Reframing Conflict as Growth

Managing workplace conflict isn’t about staying neutral or pretending everything is fine. It’s about being emotionally courageous enough to face difference without judgment.

For professionals in midlife, this reframe can be particularly powerful. By this stage, most people have seen enough corporate storms to know that tension is inevitable — but few have been taught to see it as a source of insight.

When we stop trying to eliminate conflict and instead engage with it mindfully, we often discover deeper truths about ourselves: our values, our triggers, and our capacity for empathy. In this sense, managing conflict becomes a form of personal growth — a pathway back to meaning in work that might have started to feel routine or draining.
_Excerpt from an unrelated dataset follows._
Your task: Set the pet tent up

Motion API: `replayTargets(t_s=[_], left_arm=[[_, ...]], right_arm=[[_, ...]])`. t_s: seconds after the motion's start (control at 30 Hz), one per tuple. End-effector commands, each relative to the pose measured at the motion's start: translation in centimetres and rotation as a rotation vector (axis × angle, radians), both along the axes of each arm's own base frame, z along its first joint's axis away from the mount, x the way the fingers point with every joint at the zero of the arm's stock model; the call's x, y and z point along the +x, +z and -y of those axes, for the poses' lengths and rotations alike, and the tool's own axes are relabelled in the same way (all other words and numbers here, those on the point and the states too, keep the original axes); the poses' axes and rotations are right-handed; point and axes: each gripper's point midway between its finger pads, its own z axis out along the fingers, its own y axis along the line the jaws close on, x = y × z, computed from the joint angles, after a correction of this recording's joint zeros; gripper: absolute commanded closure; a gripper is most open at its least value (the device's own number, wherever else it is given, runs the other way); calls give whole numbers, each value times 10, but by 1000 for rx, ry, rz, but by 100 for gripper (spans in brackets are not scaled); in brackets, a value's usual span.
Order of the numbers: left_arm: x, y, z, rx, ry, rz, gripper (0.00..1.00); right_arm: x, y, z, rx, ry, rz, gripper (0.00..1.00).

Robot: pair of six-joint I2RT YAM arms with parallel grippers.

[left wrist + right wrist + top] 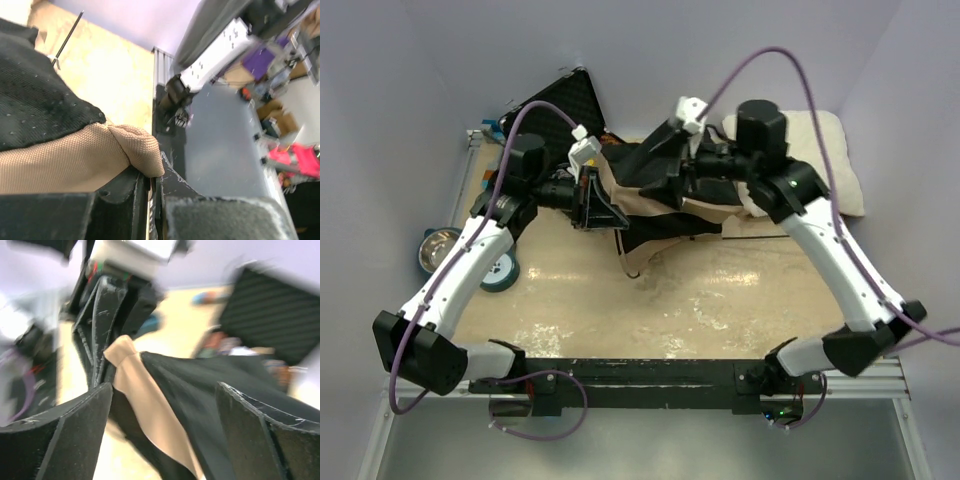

Final Thoughts: The Quiet Power of Emotional Courage at Work

Conflict will always exist — but how we meet it defines our experience of work. When we shift from avoidance to awareness, we move from surviving tension to using it as a tool for alignment and growth.

Nadeen Sivic reminds us that friction isn’t a flaw in the system; it’s the place where energy and movement begin. The art of managing workplace conflict lies not in erasing differences, but in learning to listen, adjust, and lead with curiosity.

And perhaps that’s where meaning at work truly begins — in the willingness to stay present when things get uncomfortable, to see contrast not as division, but as the creative tension that makes us better, wiser, and more connected human beings.